• Work request: Present an exact copy of each line below.
----
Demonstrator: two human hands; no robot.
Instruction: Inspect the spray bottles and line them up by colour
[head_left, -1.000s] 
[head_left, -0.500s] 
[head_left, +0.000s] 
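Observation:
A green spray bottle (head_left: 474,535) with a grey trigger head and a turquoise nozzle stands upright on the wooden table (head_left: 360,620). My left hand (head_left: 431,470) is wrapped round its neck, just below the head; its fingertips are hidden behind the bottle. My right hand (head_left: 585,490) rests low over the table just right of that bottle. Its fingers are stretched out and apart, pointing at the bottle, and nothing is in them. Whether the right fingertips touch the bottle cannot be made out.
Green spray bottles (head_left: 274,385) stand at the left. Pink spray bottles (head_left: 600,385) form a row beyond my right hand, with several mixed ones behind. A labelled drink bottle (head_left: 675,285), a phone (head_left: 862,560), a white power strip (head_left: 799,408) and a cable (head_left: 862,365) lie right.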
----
• Response:
Demonstrator: two human hands; no robot.
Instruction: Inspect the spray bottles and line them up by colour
[head_left, -1.000s] 
[head_left, -0.500s] 
[head_left, +0.000s] 
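Observation:
A green spray bottle (head_left: 474,535) with a grey trigger head and a turquoise nozzle stands upright on the wooden table (head_left: 360,620). My left hand (head_left: 431,470) is wrapped round its neck, just below the head; its fingertips are hidden behind the bottle. My right hand (head_left: 585,490) rests low over the table just right of that bottle. Its fingers are stretched out and apart, pointing at the bottle, and nothing is in them. Whether the right fingertips touch the bottle cannot be made out.
Green spray bottles (head_left: 274,385) stand at the left. Pink spray bottles (head_left: 600,385) form a row beyond my right hand, with several mixed ones behind. A labelled drink bottle (head_left: 675,285), a phone (head_left: 862,560), a white power strip (head_left: 799,408) and a cable (head_left: 862,365) lie right.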

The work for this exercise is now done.